Denn China steht fest an der Seite Russlands. Neben Importinteressen an Rohstoffen und Getreide sowie Exportinteressen in allen Handelsbereichen, wo westliche Unternehmen aus Russland abgezogen sind, ist China besonders daran interessiert, dass Russland ein autoritärer Staat und am besten der anscheinend kalkulierbare Putin im Amt bleibt. Nicht in Putins, sondern in Chinas Interesse liegt diese Positionierung. Denn eine demokratische Entwicklung in Russland würde China seines wichtigen strategischen Partners berauben und die Anti-China-Koalition im Indo-Pazifik noch herausfordernder erscheinen lassen.

Putin unter Druck

Diese teilweise lockeren Koalitionen zeigen sich in vielen Formaten und bilateralen Beziehungen. In der Quad, die Japan, Australien, Indien und die USA umfassen, in AUKUS, das aus Australien, Großbritannien und den USA besteht, in den engen bilateralen Beziehungen der USA zu Japan, Südkorea, Australien und den Philippinen, in der verstärkten Zusammenarbeit zwischen Japan und Südkorea sowie Japan und Indien, die in China zusammengefasst als gegen das Land gerichteter Block – quasi eine Nato im Pazifik – wahrgenommen werden. Das übersieht die vielfachen Brüche in diesen Staatenbeziehungen, hat aber als besonders schlechte Möglichkeit der zukünftigen sicherheitspolitischen Entwicklung aus chinesischer Sicht einige Berechtigung, wenn es um die Durchsetzung offensiver chinesischer Interessen mit militärischer Gewalt, also um Taiwan geht. 

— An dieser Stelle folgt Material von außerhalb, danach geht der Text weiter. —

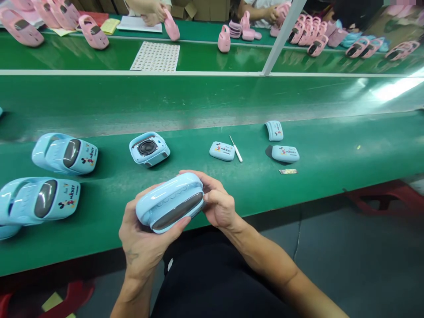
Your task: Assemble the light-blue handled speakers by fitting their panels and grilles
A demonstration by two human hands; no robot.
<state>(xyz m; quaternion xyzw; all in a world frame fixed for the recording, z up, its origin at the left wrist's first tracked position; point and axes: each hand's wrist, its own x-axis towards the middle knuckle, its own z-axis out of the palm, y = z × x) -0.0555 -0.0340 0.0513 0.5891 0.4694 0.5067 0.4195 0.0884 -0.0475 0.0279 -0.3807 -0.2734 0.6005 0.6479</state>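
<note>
Both my hands hold a light blue speaker shell (169, 201) with a grey oval window, just above the near edge of the green bench (331, 150). My left hand (141, 236) cups its lower left end with the thumb under the window. My right hand (217, 203) grips its right end with curled fingers. Beyond it on the bench lie a blue speaker part with a round driver (149, 149), a blue cover plate (221, 151) with a cartoon print, and a thin white tool (236, 148).
Two finished blue speakers (64, 153) (38, 201) lie at the left. Two more blue cover plates (274, 130) (285, 153) and a small label (288, 171) lie at the right. Across the far bench other people's hands (152, 15) handle pink speakers (93, 32). A dotted sheet (155, 56) lies there.
</note>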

Der Krieg Russlands gegen die Ukraine hat auch im Pazifik die sicherheitspolitische Kooperation intensiviert. Er kommt chinesischen Interessen auch hier entgegen, ebenso wie auf dem Gebiet von Handel und Investitionen. China hatte einen kurzen, erfolgreichen Krieg Russlands befürwortet, weil es nichts unternahm, ihn abzuwenden. Die USA hatten China dazu seit Herbst 2021 aufgefordert. Die mittlerweile über ein Jahr andauernden Kampfhandlungen aber liegen nicht im chinesischen Interesse. Doch noch weniger liegt im Interesse Chinas, dass Russland den Krieg so verliert, dass das autoritäre Regime Putins unter Druck gerät. 

Kein Interesse am Krieg

Chinas Interesse an Putins Herrschaft über Russland ist Putins wichtigstes Argument für Chinas Unterstützung. Die ist derzeit allerdings nicht so ausgeprägt, wie Russland sich dies wünscht. Denn China will weder die USA noch die EU zu Sanktionen provozieren, weshalb Waffenlieferungen für den Krieg in der Ukraine bisher ausblieben. Gleichzeitig hat China kein Interesse an einem weiterhin sehr lange andauernden Krieg, weil dies die sicherheitspolitische Kooperation im Pazifik und die transatlantischen Beziehungen stärkt sowie die wirtschaftliche Entwicklung in China bremst.

Ein wichtiges Interesse Chinas hingegen ist, die EU und USA zu entzweien sowie die bilateralen Beziehungen im Pazifik für eine Politik des „teile und herrsche“ zu nutzen. In dieser Zwickmühle steckt China wegen Russlands Krieg. Welchen Einfluss dies auf die Zukunft der bilateralen chinesisch-russischen Beziehungen haben wird, bleibt abzuwarten. Einstweilen gibt sich China damit zufrieden, Russland als Gefolgschaftsstaat einreihen zu können, auch wenn das bedeutet, auf die russische Vorgehensweise ein wenig Rücksicht nehmen zu müssen. Wie viel oder wenig Rücksicht wird sich möglicherweise schon bald zeigen.